Hats Off to Commencement

Hats Off to Commencement

In less than a week, seniors will walk across graduation terrace for the final time, wearing long white dresses and hats embellished with flowers. The Fourcast takes a look at the fashion behind Hockaday’s biggest tradition: Commencement, along with the dress, the hats, the flowers and everything that makes this ceremony so special.

YEARS OF TRADITION The Hockaday Class of 1946 stands tall as they receive their diplomas. Photo provided by Emily Embry
YEARS OF TRADITION The Hockaday Class of 1946 stands tall as they receive their diplomas. Photo provided by Emily Embry

The Dresses


One of the most memorable aspects of Hockaday commencement is the long white dress, a tradition started by Ela Hockaday in 1914. The staple white dress has faced its fair share of change over the years, modernizing with the trends and styles of each class.

Archives Manager Emily Embry said that Ela Hockaday was so fixated with the idea of a white graduation dress because she “wanted to bring the old southern charm but also show that the school produced cultured, intelligent ladies. For them to be dressed up in beautiful white dresses just made it so special.”

Each dress is unique to the class’ personality and the time period.

“The really exciting part for me is wondering what the fashion at that time was and thinking what made the girls choose this one dress out of all the dresses,” Embry said.

The process of picking a dress starts a year in advance in June. Nancy Winston ‘82, senior Hailey’s mother, coordinated this year’s graduation dress.

She started by shifting through dresses in Stanley Korshak Store’s bridal department, working with the shop assistant to find five to six dresses of varying styles. After being approved by Eugene McDermott Headmistress Kim Wargo, the dresses were modeled to the senior class in an annual fashion show before they are then voted on.

“Probably one of the most unique aspects of Hockaday commencement is that the whole senior class gets to vote on it,” Nancy said. “Everyone respects that it needs to be a dress that will look good on everybody.”

Senior Hannah spoke highly of the Class of 2013’s pick, saying that it was the undisputed choice.

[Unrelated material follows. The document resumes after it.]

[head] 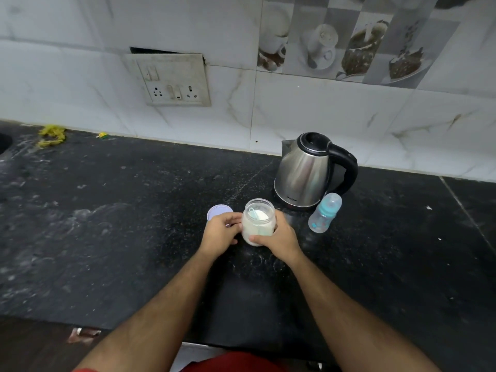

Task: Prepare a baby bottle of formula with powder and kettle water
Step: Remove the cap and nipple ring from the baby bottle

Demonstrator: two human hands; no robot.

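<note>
Baby bottle (324, 214): upright on black counter (107, 224), capped, teal collar; just right of jar, in front of kettle.
Powder jar (258, 221): open, clear, white powder and pale scoop (255, 214) inside; on counter.
Right hand (279, 236): fingers wrapped round jar, thumb across its front.
Left hand (221, 234): fingers curled, fingertips touching jar's left side.
Lid (218, 211): flat on counter, behind left hand.
Kettle (308, 171): steel, black handle, lid closed, near wall.
</note>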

“As soon as the model came out,” she said, “everyone started cheering so it was pretty unanimous that we wanted that to be our dress.”

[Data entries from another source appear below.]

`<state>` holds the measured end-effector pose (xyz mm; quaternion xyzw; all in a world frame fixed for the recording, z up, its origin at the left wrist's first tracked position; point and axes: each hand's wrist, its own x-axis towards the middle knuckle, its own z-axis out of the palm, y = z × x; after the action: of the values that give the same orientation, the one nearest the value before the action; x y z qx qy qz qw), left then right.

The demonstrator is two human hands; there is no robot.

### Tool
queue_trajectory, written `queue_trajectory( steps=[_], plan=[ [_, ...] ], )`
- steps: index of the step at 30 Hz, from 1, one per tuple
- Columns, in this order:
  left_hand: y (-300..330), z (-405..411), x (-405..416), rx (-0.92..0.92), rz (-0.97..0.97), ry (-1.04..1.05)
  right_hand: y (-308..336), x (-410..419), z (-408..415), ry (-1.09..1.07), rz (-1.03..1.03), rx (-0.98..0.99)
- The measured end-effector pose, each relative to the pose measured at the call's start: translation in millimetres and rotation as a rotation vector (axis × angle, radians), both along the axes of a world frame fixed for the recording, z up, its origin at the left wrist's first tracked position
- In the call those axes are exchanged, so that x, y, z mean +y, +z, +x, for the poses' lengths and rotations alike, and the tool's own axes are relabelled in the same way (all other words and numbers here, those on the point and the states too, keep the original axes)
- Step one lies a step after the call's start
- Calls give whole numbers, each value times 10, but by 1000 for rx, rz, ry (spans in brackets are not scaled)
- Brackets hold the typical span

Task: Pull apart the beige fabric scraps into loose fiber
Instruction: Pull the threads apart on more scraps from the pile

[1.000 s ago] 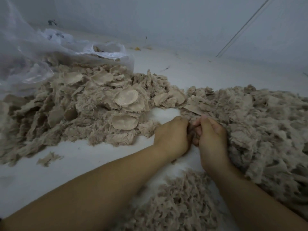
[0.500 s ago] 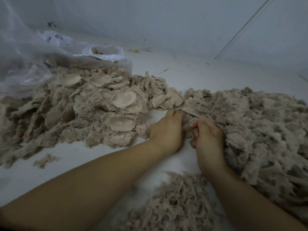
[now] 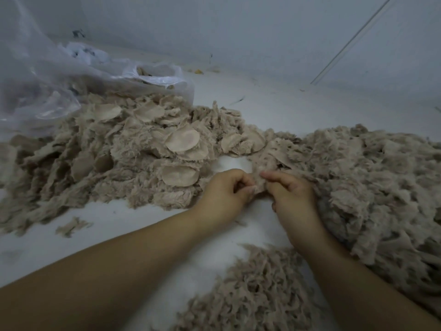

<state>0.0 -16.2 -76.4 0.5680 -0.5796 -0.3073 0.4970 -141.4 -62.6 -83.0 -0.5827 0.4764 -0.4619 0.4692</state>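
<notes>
A heap of beige fabric scraps (image 3: 124,154), fuzzy pieces and round flat discs, covers the left of the white floor. Loose beige fiber (image 3: 372,177) is piled on the right, and a smaller fiber pile (image 3: 260,290) lies near me between my forearms. Between the two big piles my left hand (image 3: 224,194) and my right hand (image 3: 291,194) meet. Both pinch one small beige scrap (image 3: 259,185) with curled fingers, thumbs close together. The scrap is mostly hidden by my fingers.
A clear plastic bag (image 3: 71,77) with more scraps inside lies at the back left against the grey wall (image 3: 238,32). A single stray scrap (image 3: 71,225) sits on the white floor (image 3: 119,235) left of my left forearm.
My left hand reached forward toward the heap, then drew back with fingers curled. Both hands now pinch a scrap between them, slightly nearer to me than half a second ago.
</notes>
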Motion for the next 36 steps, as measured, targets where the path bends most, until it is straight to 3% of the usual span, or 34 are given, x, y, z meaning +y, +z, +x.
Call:
queue_trajectory(
  steps=[4, 9, 18, 21, 24, 31, 36],
  plan=[
    [15, 25, 136, 193, -6, -23, -21, 24, -6, 80, -88, 212],
    [4, 87, 137, 291, 4, 49, -91, -43, -30, 48, -124, 282],
    [-5, 324, -19, -81, 75, 261, -102, -52, -41, 50, -97, 233],
    [28, 202, 38, -138, -59, 128, -50, 10, -27, 110, -133, 229],
    [13, 97, 62, -150, -52, -2, -27, 43, -25, 133, -164, 234],
    [42, 96, 122, 171, -54, 43, -12, -14, -31, 216, -244, 478],
    [39, 152, 142, 315, -59, 87, -83, -64, -38, 136, -188, 432]
  ],
)
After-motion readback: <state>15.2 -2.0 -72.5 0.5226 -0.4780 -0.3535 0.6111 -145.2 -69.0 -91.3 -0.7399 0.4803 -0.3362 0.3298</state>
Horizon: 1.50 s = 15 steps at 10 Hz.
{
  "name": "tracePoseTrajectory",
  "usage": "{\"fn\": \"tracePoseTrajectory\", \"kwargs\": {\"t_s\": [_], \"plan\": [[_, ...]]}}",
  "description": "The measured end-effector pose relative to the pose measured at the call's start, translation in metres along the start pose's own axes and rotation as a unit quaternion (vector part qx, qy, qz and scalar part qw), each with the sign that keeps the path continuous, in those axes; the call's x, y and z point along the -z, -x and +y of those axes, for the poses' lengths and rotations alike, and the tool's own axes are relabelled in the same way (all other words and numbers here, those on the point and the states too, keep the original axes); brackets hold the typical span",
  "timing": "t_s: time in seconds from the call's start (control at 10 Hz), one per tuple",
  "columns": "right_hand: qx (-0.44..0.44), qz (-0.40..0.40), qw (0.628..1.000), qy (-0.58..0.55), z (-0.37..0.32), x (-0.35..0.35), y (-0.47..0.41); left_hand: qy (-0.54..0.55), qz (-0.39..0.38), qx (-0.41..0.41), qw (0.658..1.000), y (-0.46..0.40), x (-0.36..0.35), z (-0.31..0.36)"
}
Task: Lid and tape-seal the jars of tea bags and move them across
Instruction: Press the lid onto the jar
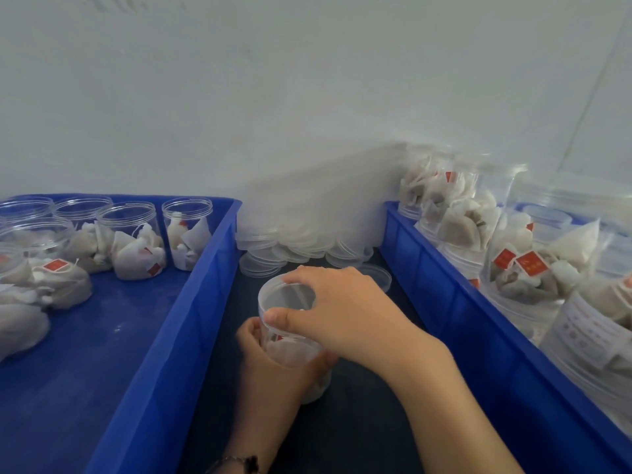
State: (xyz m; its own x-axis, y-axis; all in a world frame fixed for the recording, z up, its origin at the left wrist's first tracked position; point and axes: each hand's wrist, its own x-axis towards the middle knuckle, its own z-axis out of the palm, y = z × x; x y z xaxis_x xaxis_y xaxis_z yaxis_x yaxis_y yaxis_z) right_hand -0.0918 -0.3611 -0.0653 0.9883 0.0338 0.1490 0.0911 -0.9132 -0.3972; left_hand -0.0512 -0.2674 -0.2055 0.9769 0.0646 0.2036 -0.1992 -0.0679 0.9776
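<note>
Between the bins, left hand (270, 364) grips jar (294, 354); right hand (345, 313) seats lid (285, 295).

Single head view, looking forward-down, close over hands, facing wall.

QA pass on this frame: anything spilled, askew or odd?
Yes. In the left bin, loose tea bags lie on the floor outside the open jars. Spare lids sit in a loose heap. Both hands hold the jar upright.
</note>
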Motion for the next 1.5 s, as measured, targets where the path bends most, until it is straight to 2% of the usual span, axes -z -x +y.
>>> {"fn": "tracePoseTrajectory", "kwargs": {"t_s": [0.1, 0.2, 0.3, 0.4, 0.5, 0.6, 0.7, 0.8, 0.9, 1.0, 1.1, 1.2, 1.3, 1.4, 1.5], "plan": [[-0.029, 0.04, 0.994, 0.101, -0.017, -0.007, 0.003, -0.012, 0.011, -0.009, 1.0, 0.003, -0.001, 0.004], [-0.008, 0.04, 0.989, 0.139, -0.028, -0.004, 0.011, 0.0, 0.002, -0.006, 1.0, 0.005, -0.001, 0.018], [-0.042, 0.069, 0.996, 0.028, -0.025, 0.017, 0.022, 0.025, 0.004, 0.049, 0.998, 0.004, 0.0, 0.024], [-0.04, 0.123, 0.992, -0.014, -0.013, 0.025, 0.023, 0.024, -0.003, 0.049, 0.999, 0.003, 0.0, 0.019], [-0.016, 0.042, 0.999, -0.026, 0.002, 0.019, 0.012, 0.005, 0.0, 0.052, 0.999, 0.003, -0.001, 0.017], [0.027, -0.072, 0.996, -0.047, 0.009, 0.002, -0.001, -0.003, -0.019, 0.028, 0.999, 0.003, 0.0, 0.013], [0.028, -0.051, 0.997, -0.05, 0.009, -0.016, -0.01, -0.022, -0.002, -0.021, 1.0, 0.001, 0.0, 0.005], [0.014, 0.043, 0.999, 0.017, 0.003, -0.027, -0.013, -0.035, 0.027, -0.013, 0.999, 0.0, -0.001, 0.006], [-0.024, 0.083, 0.996, 0.037, -0.008, -0.04, -0.01, -0.034, 0.01, 0.024, 0.999, -0.005, -0.001, 0.012], [-0.032, 0.035, 0.996, 0.078, -0.01, -0.042, -0.008, -0.068, -0.022, 0.053, 0.996, -0.004, -0.001, 0.016], [-0.032, -0.014, 0.998, 0.052, 0.0, -0.024, -0.008, -0.065, -0.037, -0.019, 0.997, 0.003, 0.001, 0.01], [0.029, -0.013, 0.999, 0.026, 0.012, -0.013, -0.012, -0.052, -0.035, -0.032, 0.998, 0.006, -0.002, 0.013], [0.084, 0.005, 0.996, -0.014, 0.018, -0.019, -0.014, -0.048, -0.037, -0.009, 0.998, 0.007, -0.006, 0.018], [0.079, 0.069, 0.994, -0.036, 0.015, -0.027, -0.015, -0.015, -0.054, -0.039, 0.998, 0.009, 0.002, 0.02], [0.046, 0.119, 0.991, -0.048, 0.009, -0.034, -0.015, -0.032, -0.054, -0.043, 0.997, 0.01, 0.006, 0.02]]}}
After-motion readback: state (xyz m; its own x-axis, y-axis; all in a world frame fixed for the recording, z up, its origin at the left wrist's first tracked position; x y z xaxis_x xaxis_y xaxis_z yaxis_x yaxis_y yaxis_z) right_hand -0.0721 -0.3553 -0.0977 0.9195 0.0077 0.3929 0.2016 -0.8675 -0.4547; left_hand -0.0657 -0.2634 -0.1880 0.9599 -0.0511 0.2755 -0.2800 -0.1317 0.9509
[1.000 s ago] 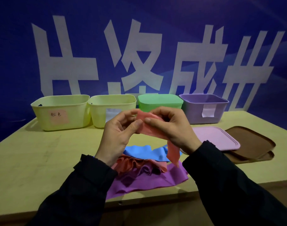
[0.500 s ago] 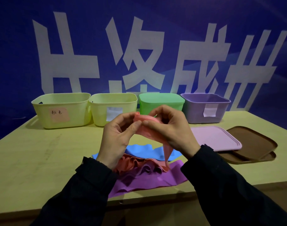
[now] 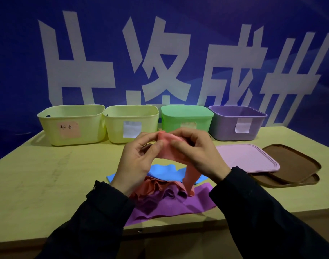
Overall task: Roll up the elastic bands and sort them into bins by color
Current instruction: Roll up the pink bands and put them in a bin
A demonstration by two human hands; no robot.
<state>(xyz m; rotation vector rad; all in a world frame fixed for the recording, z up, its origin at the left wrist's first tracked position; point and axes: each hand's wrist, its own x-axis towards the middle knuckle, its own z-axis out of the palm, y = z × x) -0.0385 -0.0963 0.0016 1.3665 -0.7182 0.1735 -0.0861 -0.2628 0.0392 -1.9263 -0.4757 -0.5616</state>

Hannah described the dress, which will remain a surprise for everyone until graduation day, as “perfectly simple and very flattering on everyone.”

The Hats

Hockaday girls wear their hats proudly during the graduation ceremony last year. Photo provided by Emily Embry
Hockaday girls wear their hats proudly during the graduation ceremony last year. Photo provided by Emily Embry

Another facet of a Hockaday commencement are the large sun hats worn and decorated by the graduates.

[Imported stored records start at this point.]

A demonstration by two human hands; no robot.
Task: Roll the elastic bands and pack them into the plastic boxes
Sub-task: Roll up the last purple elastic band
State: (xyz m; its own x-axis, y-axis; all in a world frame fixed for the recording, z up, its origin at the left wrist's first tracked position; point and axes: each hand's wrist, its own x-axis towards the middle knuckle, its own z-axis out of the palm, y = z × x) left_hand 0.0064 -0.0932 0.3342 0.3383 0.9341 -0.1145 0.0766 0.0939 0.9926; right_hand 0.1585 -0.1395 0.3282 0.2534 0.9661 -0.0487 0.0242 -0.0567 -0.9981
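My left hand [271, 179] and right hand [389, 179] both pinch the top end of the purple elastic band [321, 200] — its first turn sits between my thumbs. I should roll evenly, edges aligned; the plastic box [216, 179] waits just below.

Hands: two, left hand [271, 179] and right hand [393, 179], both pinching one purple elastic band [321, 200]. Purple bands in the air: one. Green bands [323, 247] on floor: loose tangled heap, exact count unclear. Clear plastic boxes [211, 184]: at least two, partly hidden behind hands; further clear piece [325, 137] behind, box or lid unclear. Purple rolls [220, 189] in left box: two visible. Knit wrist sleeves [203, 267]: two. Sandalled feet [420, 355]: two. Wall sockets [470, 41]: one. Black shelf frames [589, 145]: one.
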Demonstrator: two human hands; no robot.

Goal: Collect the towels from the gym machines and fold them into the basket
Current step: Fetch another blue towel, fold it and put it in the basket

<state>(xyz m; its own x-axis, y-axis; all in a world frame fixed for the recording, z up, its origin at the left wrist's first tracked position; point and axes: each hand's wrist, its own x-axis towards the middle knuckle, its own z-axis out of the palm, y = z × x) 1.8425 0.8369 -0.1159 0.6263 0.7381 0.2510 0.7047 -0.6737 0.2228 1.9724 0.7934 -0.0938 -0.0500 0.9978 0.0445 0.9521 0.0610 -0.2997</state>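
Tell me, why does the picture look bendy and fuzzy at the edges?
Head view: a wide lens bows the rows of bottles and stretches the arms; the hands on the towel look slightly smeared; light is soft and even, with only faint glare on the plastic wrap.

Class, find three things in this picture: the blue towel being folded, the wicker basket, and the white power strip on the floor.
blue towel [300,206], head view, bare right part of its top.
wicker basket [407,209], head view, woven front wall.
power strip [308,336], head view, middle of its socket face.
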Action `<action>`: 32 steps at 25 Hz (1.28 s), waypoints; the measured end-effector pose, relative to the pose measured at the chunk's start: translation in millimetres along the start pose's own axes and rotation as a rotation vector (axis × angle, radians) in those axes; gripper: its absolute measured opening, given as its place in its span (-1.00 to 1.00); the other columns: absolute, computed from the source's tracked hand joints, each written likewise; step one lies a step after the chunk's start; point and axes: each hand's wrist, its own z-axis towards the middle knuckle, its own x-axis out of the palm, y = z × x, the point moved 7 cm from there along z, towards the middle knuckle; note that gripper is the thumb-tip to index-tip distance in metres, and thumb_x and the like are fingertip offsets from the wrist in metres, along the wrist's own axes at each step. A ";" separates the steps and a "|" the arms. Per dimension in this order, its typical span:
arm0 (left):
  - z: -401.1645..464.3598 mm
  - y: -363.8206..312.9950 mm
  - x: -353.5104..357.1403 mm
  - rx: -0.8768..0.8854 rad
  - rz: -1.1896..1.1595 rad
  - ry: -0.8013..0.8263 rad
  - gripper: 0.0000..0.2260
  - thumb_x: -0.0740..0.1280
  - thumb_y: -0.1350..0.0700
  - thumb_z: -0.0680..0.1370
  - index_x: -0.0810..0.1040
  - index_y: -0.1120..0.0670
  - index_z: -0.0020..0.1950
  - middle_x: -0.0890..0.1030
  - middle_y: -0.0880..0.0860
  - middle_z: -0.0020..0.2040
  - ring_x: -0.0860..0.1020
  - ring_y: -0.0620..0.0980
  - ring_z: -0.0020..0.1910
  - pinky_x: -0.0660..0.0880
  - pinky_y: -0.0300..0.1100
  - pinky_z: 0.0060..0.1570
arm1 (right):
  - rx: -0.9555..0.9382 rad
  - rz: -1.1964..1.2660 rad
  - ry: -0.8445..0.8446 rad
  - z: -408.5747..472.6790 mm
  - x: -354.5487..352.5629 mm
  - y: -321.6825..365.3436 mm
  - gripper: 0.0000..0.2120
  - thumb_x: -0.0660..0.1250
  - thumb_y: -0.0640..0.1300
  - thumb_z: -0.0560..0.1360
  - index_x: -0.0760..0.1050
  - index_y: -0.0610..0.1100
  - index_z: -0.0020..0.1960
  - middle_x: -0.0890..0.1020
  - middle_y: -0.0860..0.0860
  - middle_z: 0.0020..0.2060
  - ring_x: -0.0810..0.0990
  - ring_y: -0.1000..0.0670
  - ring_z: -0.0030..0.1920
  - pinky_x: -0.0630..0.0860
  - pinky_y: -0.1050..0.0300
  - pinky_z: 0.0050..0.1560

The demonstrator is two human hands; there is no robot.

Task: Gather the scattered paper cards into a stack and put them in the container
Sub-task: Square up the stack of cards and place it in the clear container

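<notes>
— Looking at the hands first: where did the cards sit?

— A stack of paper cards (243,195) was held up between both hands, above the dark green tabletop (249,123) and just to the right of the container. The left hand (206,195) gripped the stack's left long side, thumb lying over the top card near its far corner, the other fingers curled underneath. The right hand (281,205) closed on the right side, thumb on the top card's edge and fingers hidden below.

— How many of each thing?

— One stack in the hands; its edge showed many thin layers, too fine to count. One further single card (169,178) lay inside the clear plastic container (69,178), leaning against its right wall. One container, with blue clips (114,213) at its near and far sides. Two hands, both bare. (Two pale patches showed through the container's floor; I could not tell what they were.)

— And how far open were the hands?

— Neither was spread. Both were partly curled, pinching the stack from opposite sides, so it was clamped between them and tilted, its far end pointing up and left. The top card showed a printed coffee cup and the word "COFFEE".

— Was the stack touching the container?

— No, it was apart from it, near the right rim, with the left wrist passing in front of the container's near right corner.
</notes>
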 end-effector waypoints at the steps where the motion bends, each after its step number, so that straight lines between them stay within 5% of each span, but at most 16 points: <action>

Not just another accessory, the hats are a way for Hockaday graduates to honor relatives who attended Hockaday and their legacy.

Senior Kate expressed her admiration for this tradition.

“I think it is incredibly special that girls with alumnae relatives can wear colored hats. It is a unique Hockaday tradition, along with graduation itself, and embodies the rich history of the school,” Kate said. “I love it and I think girls who wear them feel a great connection with the school and their family on that night.”

Since the change in 1991 from colored to white hats, the girls wearing their relative’s hats stood out among the sea of white.

Nancy, who is passing her colored hat to her daughter Hailey, explained the significance of this tradition.

“I don’t think it’s about the color of the hat, it’s just that somebody hung onto the hat for 30 years waiting for the next graduate,” Nancy said. “All that was important was that you were honoring your mother, sister, grandmother or aunt, whether or not anyone else knew.”


The Flowers


While dressed in identical white dresses, singing the same songs, Hockaday girls embody age- old Hockaday traditions while graduating. The only way for the girls to express their individuality and differ from each other is through the flowers on their hats.

Each girl is given the opportunity to decorate their hat however they choose.

Kate described her thought process in picking the flowers for her hat as strenuous but exciting.

“Picking flowers for my hat was probably one of the most difficult style decisions I have ever had to make,” Kate said. “During my consultation with the florist so many questions were running through my head. What colors? What will I think about my flowers a year from now? Ten years from now? Eventually, I decided on what I thought was just me, at that moment.”

But picking flowers, however, hasn’t always been the elaborate process that it is now. It was a much simpler process for Nancy and her classmates.

“The flowers have changed dramatically. Now it’s such a production to pick out your flowers because you can get almost any color and type you want,” she said. “When I was graduating it was whatever flowers the florist had that week.”

Now, however, the girls have a large selection of various flowers to choose from.

“It helps to bring out the personality of each girl,” Embry said. “It’s especially nice to see the girls have fun with it.”